The US wants to integrate this architecture with NATO members’ missile defence capabilities – a plan which was discussed at the last two NATO summits. A senior NATO figure told The Diplomat last November that NATO would only work on its complementary shield when it was clear what US anti-missile system would be in place.
Once the SM-3s are deployed in Romania, Iran will be facing a stern arsenal from three positions at Europe’s borders. This includes US Aegis ships in the Mediterranean, which also carry SM-3s, a land-based system in Romania and Israel’s anti-missile ‘Arrow’ system. Turkey is buying an anti-ballistic missile system from US firm Lockheed Martin – Patriot Advanced Capability 3 – but must not indicate this is against its neighbour Iran.
There is a concern among analysts that a further NATO missile defence shield in the region could lead to overcrowding.
Obama defence: the flexible approach
A land-based Standard Missile 3 (SM-3) installation in Romania is part of Barack Obama’s ‘Phased, Adaptive Approach’ (PAA) against an Iran missile threat, which will be accompanied by a new anti-missile base in northern Europe by 2018.

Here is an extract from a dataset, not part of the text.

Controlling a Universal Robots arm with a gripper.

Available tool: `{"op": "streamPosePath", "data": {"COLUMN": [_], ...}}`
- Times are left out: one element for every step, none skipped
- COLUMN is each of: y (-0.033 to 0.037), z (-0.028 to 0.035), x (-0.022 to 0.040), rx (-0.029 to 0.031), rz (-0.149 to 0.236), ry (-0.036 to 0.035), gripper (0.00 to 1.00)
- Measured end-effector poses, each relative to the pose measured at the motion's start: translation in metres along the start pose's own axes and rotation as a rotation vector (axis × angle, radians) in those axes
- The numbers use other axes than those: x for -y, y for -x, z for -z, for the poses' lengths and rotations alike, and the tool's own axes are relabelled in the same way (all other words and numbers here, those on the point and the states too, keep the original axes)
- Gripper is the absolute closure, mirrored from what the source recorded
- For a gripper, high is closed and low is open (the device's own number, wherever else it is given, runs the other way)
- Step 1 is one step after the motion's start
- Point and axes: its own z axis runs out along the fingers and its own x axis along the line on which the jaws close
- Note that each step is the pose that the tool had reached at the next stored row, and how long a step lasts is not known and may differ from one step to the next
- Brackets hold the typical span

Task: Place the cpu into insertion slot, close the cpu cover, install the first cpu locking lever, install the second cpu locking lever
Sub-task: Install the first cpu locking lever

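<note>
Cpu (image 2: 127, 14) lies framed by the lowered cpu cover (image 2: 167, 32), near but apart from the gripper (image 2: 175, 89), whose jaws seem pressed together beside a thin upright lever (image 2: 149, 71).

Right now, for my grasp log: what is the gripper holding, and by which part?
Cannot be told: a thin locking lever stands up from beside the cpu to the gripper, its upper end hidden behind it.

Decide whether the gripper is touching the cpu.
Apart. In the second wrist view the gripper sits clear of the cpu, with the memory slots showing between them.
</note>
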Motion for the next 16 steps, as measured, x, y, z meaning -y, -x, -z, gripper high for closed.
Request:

A radar is also part of the system, which Romania will not host. The USA has indicated this radar could be placed in the Caucuses, although Bulgaria may be an option.
The installation in Romania will have three interceptor batteries of eight anti-ballistic missiles (ABMs). Each missile will have a 600 km range.
This SM-3 land-based system is re-locatable and may be stationed in more than one place. But the precise technology is still under development.
Over the next 18 months the USA and Romania will finalise the location. The US military currently operates from the Mihail Kogalniceanu air base in Constanta county near the Black Sea. This is a remote place as geographically close to the potential threat as possible for Romania, and locations around or close to the base could be an option. Stratfor’s military analyst Nathan Hughes says it is “flexible” where in Romania the defence system could be but, because this is a new initiative, it is hard to be certain of locations.
The US is now deploying SM-3s on its Aegis ships in the east Mediterranean. The US cannot operate ships in the Black Sea as this would need diplomatic horse-trading with Turkey and Russia to overhaul the historical Montreaux Convention, which limits the time non-Black Sea state combat ships can spend in the zone.
This is a bilateral American-Romanian deal which overlaps on the security needs of the EU and NATO, in which Romania provides the location and the US provides the hardware. The USA will pay for the installation, while costs for Romania may include infrastructure, logistics or land purchase.